- Trudno przełknąć gorycz tej porażki, bo przecież zwycięstwo było bardzo blisko. Mimo to, jestem dumny, że srebrne medale należą do nas. Mało kto wierzył, że tak wysoko postawimy poprzeczkę Polakom, jednak wszyscy pracowaliśmy na pełnych obrotach. Gdyby nie brak Nickiego, może zamiast srebra cieszylibyśmy się ze złota - zauważa Bjarne Pedersen.
Gospodarze niedzielnego finału złoty medal stracili w ostatnich trzech odsłonach zawodów. Pedersen szczególnie żałuje 23. biegu, w którym przyjechał trzeci, za Rune Holtą. - Bardzo chciałem wygrać mój ostatni wyścig, jednak pole startowe nie było najlepsze. Poza tym, jestem zadowolony ze swojej postawy. Cieszę się tym bardziej, że zdobyłem najwięcej punktów w zespole, chociaż wokół mojego powołania do reprezentacji było wiele wątpliwości. To przyjemność reprezentować swój kraj - uważa Duńczyk.
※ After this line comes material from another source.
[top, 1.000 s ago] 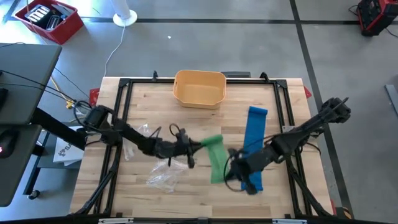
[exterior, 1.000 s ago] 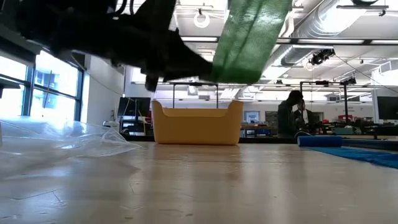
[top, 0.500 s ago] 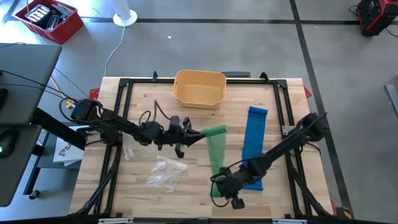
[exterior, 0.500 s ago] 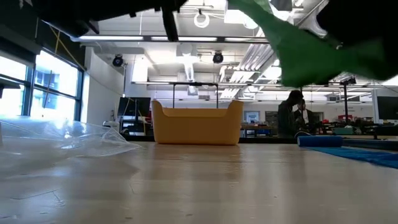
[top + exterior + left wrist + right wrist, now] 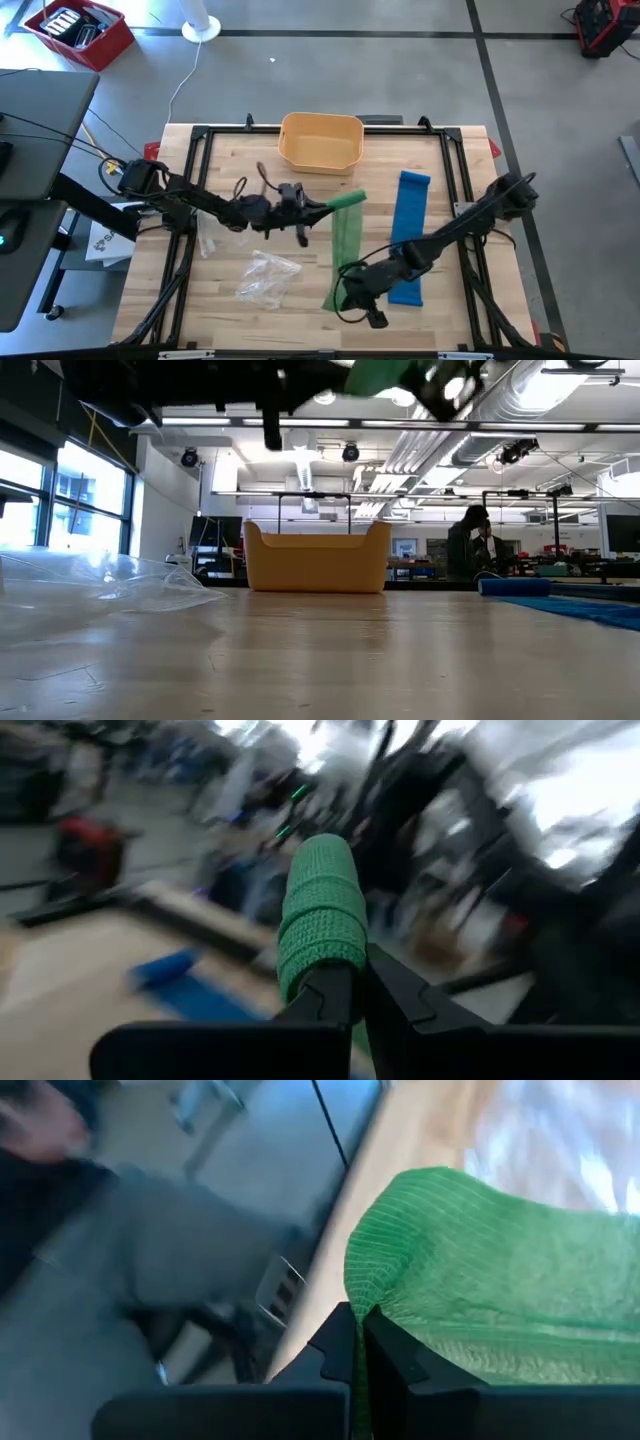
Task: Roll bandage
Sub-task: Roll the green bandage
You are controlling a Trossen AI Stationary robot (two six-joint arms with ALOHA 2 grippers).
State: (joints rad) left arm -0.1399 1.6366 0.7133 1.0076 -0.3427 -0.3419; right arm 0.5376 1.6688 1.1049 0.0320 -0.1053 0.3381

Reprezentant Taurona Azotów Tarnów w finale zdobył 9. punktów, tyle samo co Niels Kristian Iversen oraz Kenneth Bjerre. W zawodach barażowych Pedersen przywiózł 10. punktów, a w gorzowskim półfinale - 11. - Dziękuję i gratuluję mojemu teamowi. Ciężko pracowali na ten wynik - kończy srebrny medalista DPŚ.